WHAT IS BEING ASKED:
The entries below contain a stretch that opens with the line containing "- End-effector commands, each" and closes with the line containing "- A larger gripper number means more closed"; set down that stretch exactly, both ends included, and nothing else.

Dataset entries:

....

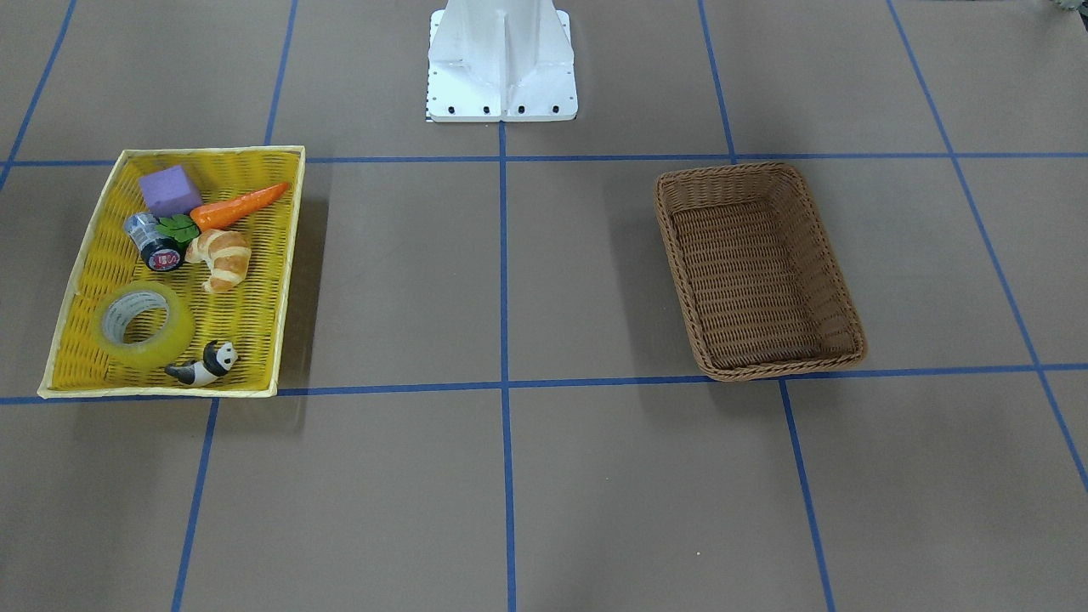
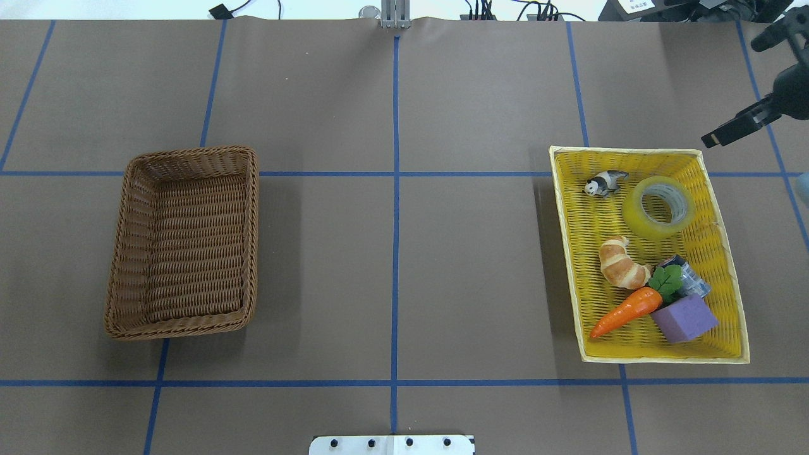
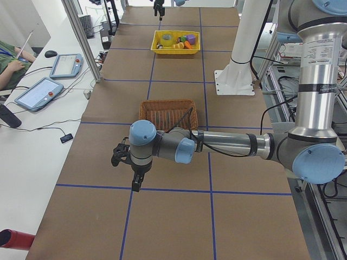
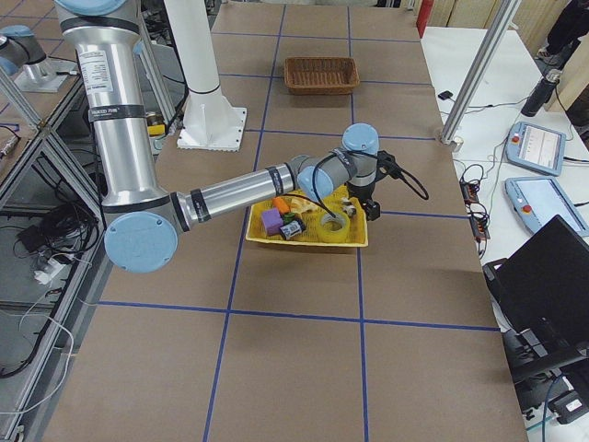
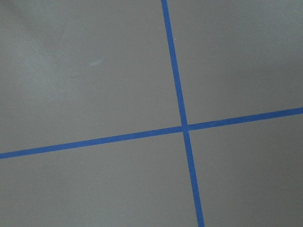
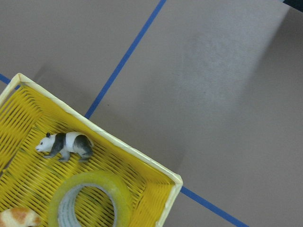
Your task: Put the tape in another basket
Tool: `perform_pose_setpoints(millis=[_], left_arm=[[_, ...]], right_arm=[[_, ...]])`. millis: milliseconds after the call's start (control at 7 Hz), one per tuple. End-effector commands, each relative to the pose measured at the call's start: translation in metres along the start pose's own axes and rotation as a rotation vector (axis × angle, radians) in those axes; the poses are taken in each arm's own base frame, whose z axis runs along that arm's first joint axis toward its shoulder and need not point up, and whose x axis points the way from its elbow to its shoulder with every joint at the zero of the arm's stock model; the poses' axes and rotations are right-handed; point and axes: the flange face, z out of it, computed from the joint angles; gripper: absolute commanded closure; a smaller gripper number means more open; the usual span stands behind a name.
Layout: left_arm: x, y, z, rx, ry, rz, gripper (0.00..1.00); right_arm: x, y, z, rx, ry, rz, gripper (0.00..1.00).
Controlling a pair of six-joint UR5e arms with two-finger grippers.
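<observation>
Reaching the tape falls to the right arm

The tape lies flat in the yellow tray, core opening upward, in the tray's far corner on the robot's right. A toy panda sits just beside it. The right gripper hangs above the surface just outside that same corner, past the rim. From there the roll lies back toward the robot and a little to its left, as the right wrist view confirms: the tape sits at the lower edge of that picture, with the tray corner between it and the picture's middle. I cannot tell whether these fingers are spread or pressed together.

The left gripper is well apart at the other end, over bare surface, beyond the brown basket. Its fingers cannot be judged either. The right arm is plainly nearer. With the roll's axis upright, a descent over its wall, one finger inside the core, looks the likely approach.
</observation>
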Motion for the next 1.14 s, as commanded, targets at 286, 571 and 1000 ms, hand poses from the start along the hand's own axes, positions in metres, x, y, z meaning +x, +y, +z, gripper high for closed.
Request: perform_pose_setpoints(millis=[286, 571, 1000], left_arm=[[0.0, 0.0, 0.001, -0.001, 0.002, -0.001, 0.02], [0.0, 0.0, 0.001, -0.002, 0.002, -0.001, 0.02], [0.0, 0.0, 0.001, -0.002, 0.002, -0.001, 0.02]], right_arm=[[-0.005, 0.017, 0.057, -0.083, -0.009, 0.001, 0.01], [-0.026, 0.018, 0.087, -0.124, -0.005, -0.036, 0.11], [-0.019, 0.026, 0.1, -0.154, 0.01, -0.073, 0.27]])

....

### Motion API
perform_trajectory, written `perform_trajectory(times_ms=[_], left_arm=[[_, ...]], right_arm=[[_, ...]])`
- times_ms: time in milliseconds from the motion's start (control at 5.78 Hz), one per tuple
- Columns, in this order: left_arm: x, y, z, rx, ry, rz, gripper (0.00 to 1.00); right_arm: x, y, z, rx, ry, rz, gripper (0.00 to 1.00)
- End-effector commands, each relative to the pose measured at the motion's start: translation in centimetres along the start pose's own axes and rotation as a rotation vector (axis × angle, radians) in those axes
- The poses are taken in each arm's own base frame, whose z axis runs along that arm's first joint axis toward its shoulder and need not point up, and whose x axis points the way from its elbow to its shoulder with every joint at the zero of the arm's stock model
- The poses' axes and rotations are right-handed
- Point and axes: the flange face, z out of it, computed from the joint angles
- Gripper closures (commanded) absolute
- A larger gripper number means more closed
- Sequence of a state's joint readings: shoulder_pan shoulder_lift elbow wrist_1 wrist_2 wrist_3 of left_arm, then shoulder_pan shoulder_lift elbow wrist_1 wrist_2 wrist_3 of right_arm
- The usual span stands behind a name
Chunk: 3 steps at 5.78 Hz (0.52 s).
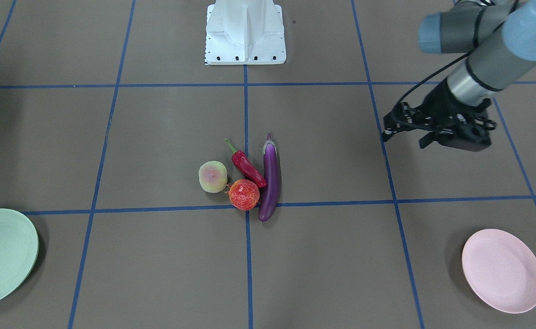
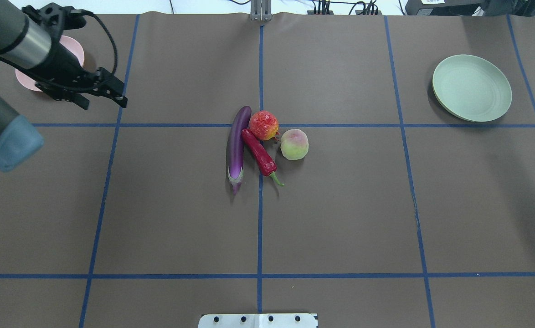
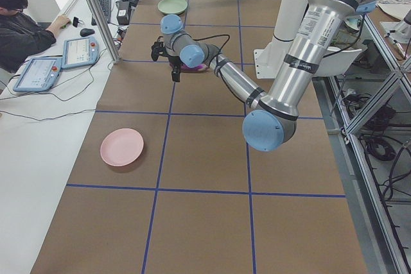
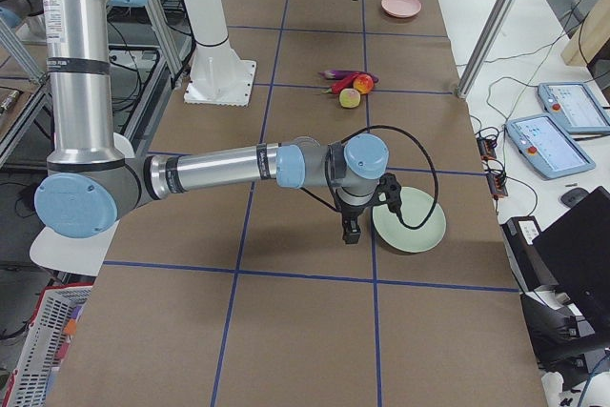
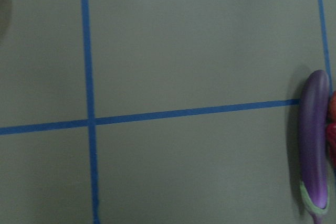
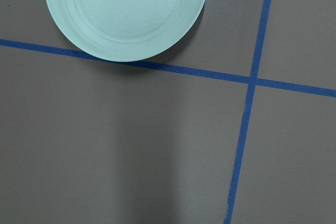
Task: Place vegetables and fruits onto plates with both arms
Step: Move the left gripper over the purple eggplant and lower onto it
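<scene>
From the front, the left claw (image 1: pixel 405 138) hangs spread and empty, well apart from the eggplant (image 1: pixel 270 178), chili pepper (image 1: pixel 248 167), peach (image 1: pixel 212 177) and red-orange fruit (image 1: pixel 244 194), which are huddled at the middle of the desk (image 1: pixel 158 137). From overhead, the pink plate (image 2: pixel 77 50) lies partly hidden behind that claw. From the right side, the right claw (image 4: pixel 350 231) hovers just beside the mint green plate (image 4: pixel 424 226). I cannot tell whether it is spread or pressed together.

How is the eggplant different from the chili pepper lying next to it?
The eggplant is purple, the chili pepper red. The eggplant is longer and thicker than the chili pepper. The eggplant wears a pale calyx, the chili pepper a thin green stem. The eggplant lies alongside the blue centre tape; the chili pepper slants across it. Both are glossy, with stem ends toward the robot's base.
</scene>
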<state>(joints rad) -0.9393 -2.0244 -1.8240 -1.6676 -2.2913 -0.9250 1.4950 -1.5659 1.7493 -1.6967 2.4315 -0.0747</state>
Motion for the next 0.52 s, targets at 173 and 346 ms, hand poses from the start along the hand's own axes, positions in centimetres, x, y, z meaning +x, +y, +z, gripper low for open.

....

RESULT OF THE EXERCISE:
- End-effector commands, each relative to the pose measured at the motion's start: translation in centimetres along the start pose's own axes and rotation as a rotation vector (axis × angle, radians) in those axes
- The poses are taken in each arm's own base frame, whose z axis runs along that arm's first joint axis toward its shoulder and need not point up, and whose x axis points the way from its elbow to its shoulder with every joint at the zero of the arm's stock model
- The poses' axes and rotations are right-handed
- Point and axes: the flange face, z out of it, computed from the joint angles
- Gripper closures (commanded) absolute
- A larger gripper number means more closed

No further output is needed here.